**What to produce**: Set down the full listing that follows, word for word.
(Beginning of Data below)
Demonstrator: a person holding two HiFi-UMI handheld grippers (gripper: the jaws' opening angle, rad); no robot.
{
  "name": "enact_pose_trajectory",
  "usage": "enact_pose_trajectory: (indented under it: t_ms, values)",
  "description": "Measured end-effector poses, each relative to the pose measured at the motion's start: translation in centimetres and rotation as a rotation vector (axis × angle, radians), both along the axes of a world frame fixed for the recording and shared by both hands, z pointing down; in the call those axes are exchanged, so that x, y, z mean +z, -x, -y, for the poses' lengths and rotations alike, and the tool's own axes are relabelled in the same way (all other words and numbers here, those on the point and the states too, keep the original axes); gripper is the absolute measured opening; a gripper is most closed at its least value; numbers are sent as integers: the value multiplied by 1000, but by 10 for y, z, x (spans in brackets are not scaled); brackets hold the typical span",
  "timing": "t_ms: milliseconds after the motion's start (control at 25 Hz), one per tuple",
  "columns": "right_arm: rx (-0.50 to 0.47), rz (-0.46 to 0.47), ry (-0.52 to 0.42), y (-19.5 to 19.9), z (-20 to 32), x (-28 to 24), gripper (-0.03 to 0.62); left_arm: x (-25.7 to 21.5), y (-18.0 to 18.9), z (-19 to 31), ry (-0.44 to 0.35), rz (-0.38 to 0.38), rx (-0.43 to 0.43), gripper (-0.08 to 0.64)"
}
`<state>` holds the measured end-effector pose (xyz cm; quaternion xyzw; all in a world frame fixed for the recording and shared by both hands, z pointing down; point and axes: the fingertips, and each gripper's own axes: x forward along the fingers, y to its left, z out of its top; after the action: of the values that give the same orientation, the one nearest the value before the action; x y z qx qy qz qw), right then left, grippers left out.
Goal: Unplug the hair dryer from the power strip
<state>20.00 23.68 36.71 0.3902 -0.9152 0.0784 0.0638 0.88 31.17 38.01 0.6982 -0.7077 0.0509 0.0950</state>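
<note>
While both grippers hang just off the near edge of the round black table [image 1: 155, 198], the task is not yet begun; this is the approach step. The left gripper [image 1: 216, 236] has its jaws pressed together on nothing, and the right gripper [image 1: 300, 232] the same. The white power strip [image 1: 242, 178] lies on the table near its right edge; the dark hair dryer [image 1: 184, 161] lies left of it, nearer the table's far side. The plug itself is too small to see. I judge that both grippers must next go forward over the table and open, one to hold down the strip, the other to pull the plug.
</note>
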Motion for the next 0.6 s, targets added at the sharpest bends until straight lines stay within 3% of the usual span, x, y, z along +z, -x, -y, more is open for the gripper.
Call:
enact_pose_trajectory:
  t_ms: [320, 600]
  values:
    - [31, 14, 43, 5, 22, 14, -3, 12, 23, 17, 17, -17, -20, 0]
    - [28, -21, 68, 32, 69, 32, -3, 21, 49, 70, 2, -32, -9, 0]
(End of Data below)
**Solved exercise**:
Demonstrator: a person holding two HiFi-UMI handheld grippers (gripper: the jaws' opening angle, rad); no robot.
{
  "name": "enact_pose_trajectory",
  "usage": "enact_pose_trajectory: (indented under it: t_ms, values)",
  "description": "Measured end-effector poses, each relative to the pose measured at the motion's start: translation in centimetres and rotation as a rotation vector (axis × angle, radians), both along the axes of a world frame fixed for the recording and shared by both hands, z pointing down; in the call those axes are exchanged, so that x, y, z mean +z, -x, -y, for the poses' lengths and rotations alike, and the tool's own axes are relabelled in the same way (all other words and numbers here, those on the point and the states too, keep the original axes); gripper is the absolute measured opening; a gripper is most closed at its least value; numbers are sent as integers: the value multiplied by 1000, but by 10 for y, z, x (spans in brackets are not scaled); brackets hold the typical span",
  "timing": "t_ms: milliseconds after the motion's start (control at 25 Hz), one per tuple",
  "columns": "right_arm: rx (-0.50 to 0.47), rz (-0.46 to 0.47), ry (-0.52 to 0.42), y (-19.5 to 19.9), z (-20 to 32), x (-28 to 24), gripper (-0.03 to 0.62); left_arm: x (-25.7 to 21.5), y (-18.0 to 18.9), z (-19 to 31), ry (-0.44 to 0.35), rz (-0.38 to 0.38), rx (-0.43 to 0.43), gripper (-0.08 to 0.64)"
}
`<state>` holds the measured end-effector pose (xyz cm; quaternion xyzw; all in a world frame fixed for the recording and shared by both hands, z pointing down; point and axes: the fingertips, and each gripper's own axes: x forward along the fingers, y to its left, z out of its top; after the action: of the values that give the same orientation, the one nearest the value before the action; x y z qx qy qz qw), right then left, grippers left out.
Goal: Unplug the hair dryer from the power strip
<state>20.00 23.68 36.71 0.3902 -0.9152 0.0784 0.0638 0.88 31.17 38.01 0.6982 -0.7077 0.0509 0.0950</state>
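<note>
While both grippers hang just off the near edge of the round black table [image 1: 155, 198], the task is not yet begun; this is the approach step. The left gripper [image 1: 216, 236] has its jaws pressed together on nothing, and the right gripper [image 1: 300, 232] the same. The white power strip [image 1: 242, 178] lies on the table near its right edge; the dark hair dryer [image 1: 184, 161] lies left of it, nearer the table's far side. The plug itself is too small to see. I judge that both grippers must next go forward over the table and open, one to hold down the strip, the other to pull the plug.
</note>
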Motion for the next 0.6 s, targets added at the sharpest bends until straight lines stay within 3% of the usual span, x, y, z along +z, -x, -y, more is open for the gripper.
Call:
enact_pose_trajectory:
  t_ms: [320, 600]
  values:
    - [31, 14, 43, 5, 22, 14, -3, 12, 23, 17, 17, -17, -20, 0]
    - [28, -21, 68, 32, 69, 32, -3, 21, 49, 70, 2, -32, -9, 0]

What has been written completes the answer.